TEMPO.CO, Jakarta - Di antara beragam cara orang menangani kasus depresi, terapi aktivasi perilaku berbasis daring bisa menjadi salah satu pilihan. Hal itu diungkapkan sebuah studi yang diterbitkan jurnal Lancet Psychiatry tahun ini.
Baca: Gadget Picu Depresi pada Anak? Simak Penelitiannya
Hasil studi itu menemukan bahwa penderita depresi berat yang mendapatkan terapi aktivasi perilaku (kelompok intervensi) secara online, derajat depresinya turun setelah 10 minggu. Peluang mereka pulih bahkan lebih tinggi 50 persen ketimbang yang hanya menerima psikoedukasi online (kelompok kontrol).
Awalnya, seseorang sudah mulai depresi di angka 18 dengan kategori berat. Seiring berjalannya terapi selama 10 pekan, diukur lagi level depresinya. "Level depresi turun pada mereka yang masuk dalam kelompok aktivasi perilaku (turun 1,26 angka)," ujar salah satu peneliti dari Universitas Groningen di Belanda, Retha Arjadi di Jakarta, Kamis 1 November 2018.
Penurunan angka depresi juga sebenarnya terjadi pada kelompok penderita depresi yang mendapatkan terapi psikoedukasi, namun tak sebesar pada kelompok intervensi. Untuk sampai pada temuan ini, Retha dan dua koleganya dari Universitas Amsterdam melibatkan 313 orang partisipan (penderita depresi) di Indonesia. Dari jumlah ini, sebanyak 159 orang mendapatkan terapi aktivasi perilaku (GAF-ID) dan sisanya psikoedukasi online.

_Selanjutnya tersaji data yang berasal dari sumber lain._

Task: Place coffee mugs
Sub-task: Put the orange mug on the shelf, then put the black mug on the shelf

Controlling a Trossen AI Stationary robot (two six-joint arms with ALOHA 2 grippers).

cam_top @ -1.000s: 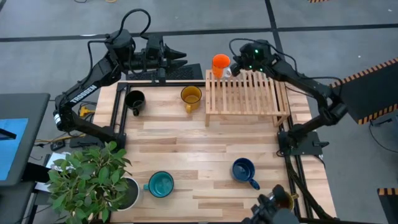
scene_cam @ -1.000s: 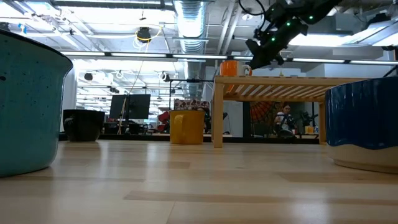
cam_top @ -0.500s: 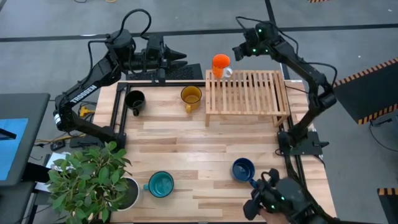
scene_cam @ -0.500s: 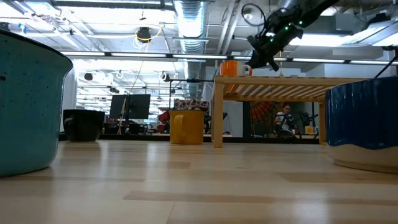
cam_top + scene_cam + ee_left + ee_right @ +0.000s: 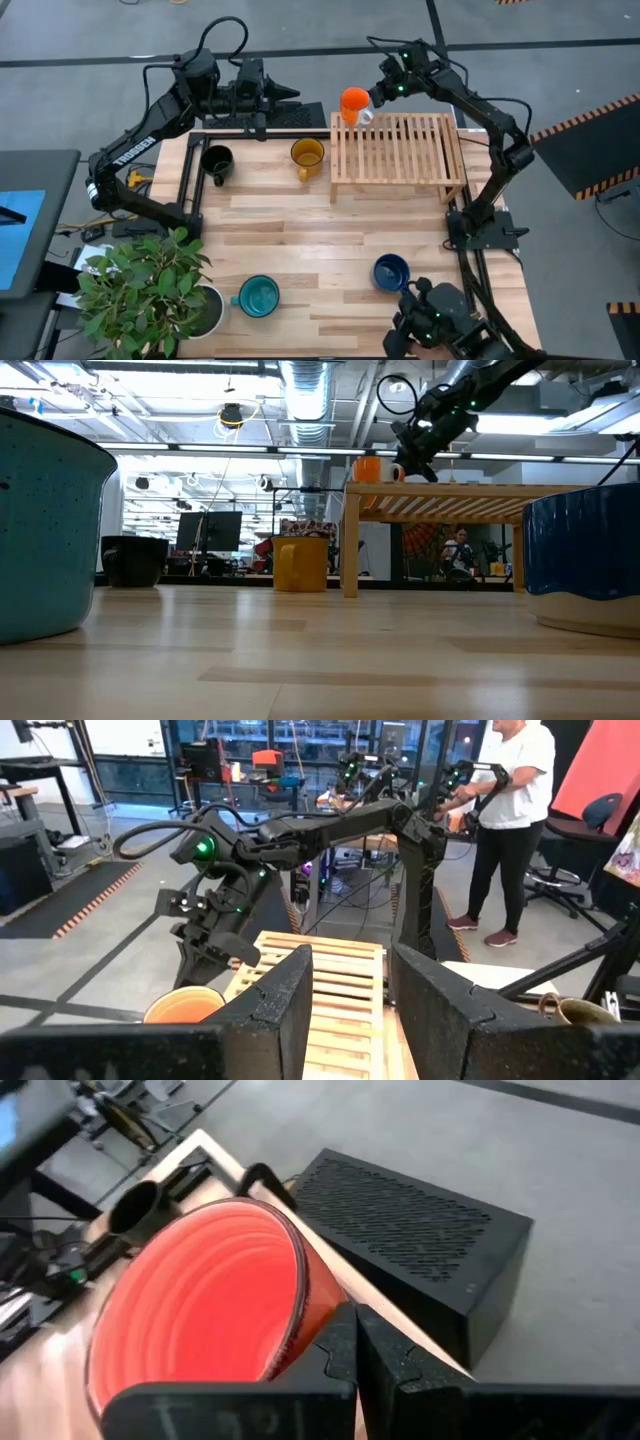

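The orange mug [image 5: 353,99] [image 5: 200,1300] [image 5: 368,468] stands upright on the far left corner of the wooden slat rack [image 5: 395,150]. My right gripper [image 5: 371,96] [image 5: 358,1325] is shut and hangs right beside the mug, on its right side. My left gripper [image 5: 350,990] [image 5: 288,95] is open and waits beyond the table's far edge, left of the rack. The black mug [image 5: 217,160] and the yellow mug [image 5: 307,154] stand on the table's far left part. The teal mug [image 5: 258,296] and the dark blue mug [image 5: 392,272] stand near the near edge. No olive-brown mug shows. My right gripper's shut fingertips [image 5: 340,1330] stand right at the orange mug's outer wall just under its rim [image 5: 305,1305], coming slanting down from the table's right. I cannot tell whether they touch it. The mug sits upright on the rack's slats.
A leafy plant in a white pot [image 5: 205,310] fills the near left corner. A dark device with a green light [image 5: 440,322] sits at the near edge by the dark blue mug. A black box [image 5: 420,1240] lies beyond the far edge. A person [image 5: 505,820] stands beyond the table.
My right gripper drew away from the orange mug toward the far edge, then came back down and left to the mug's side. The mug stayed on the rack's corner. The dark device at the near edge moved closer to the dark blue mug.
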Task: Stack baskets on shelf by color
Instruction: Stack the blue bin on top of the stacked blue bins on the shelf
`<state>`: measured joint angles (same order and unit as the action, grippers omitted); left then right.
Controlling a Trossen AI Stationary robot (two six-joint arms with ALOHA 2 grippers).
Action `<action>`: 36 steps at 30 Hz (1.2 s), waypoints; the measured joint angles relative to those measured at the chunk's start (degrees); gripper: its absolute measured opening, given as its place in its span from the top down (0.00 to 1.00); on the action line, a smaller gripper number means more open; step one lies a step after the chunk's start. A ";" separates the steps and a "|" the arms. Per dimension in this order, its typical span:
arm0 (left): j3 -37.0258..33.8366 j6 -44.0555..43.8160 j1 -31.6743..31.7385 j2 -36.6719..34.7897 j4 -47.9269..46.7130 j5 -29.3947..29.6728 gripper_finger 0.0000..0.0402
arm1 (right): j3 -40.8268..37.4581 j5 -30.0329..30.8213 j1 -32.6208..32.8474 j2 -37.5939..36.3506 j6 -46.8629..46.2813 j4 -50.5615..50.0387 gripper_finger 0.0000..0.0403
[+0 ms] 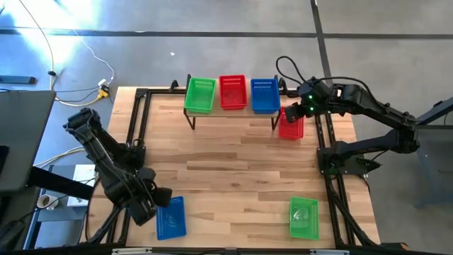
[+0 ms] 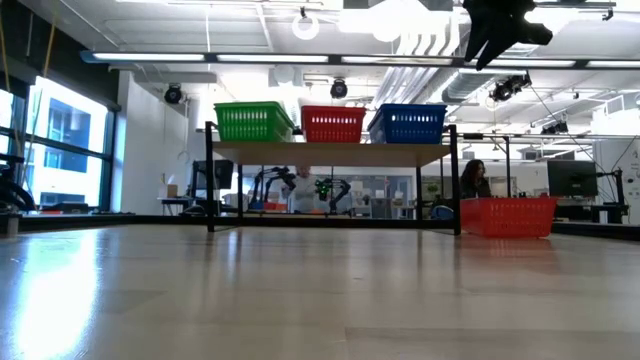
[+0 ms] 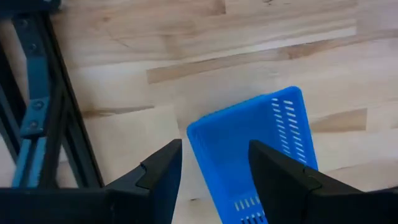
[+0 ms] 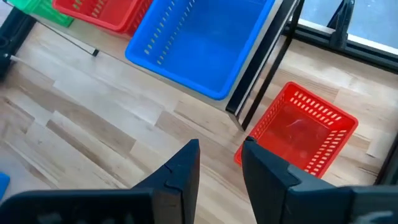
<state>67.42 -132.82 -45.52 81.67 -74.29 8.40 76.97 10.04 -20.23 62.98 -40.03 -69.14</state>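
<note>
The shelf stands at the table's far side and carries green, red and blue baskets side by side. A red basket rests on the table by the shelf's right legs. A blue basket lies near the front left, a green basket near the front right. My left gripper is open above the blue basket's left end. My right gripper is open and empty, high above the table, beside the red basket.
Black frame rails run along the table's left and right sides. The shelf's black legs stand between the blue basket on top and the red basket on the table. Bare wood lies in the table's middle.
</note>
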 joint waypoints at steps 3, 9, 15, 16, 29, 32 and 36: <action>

Pada terapi GAF-ID, partisipan yang terlibat mendapatkan panduan dari konselor awam terlatih untuk menjalankan protokol terapi aktivasi perilaku. Terapi ini sudah diadaptasi dalam konteks budaya Indonesia. "Ada delapan modul dengan tujuan berbeda, modul satu misalnya untuk menyadarkan aktivitas depresi dan mengevaluasinya. Masing-masing modul mempunyai lembar kerja sendiri yang harus partisipan isi secara online. Level depresi diukur dua minggu sekali," kata Retha.
"Aktivitas yang perlu dilakukan, adalah umum di Indonesia seperti jalan-jalan ke pasar, belanja di kaki lima," kata dia.
Retha yang berprofesi sebagai dosen psikologi klinis di Unika Atma Jaya, Jakarta itu mengatakan sebenarnya, penderita depresi bisa mendapatkan terapi semisal psikoedukasi ketika sudah muncul kesadaran pada dirinya. "Dia jadi merefleksi tentang kondisinya dan melakukan sesuatu yang terkait dengan depresinya, sehingga melakukan level depresinya turun," kata dia.
Baca: Awkarin Jalani Proses Time Out? Ini Penjelasan Psikiater
Kendati begitu, Retha dan tim memandang perlunya studi lanjutan mengenai terapi berbasis daring untuk menangani depresi yang lebih berat. "Orang depresi itu kehilangan minat, sehingga memperparah depresinya. Terapi ini dikembangkan untuk memutus itu. Seburuk apapun mood Anda kalau lagi depresi, do something, misalnya mandi, lalu evaluasi perasaan. Tidak melakukan apa-apa justru membuat depresi semakin buruk," kata dia.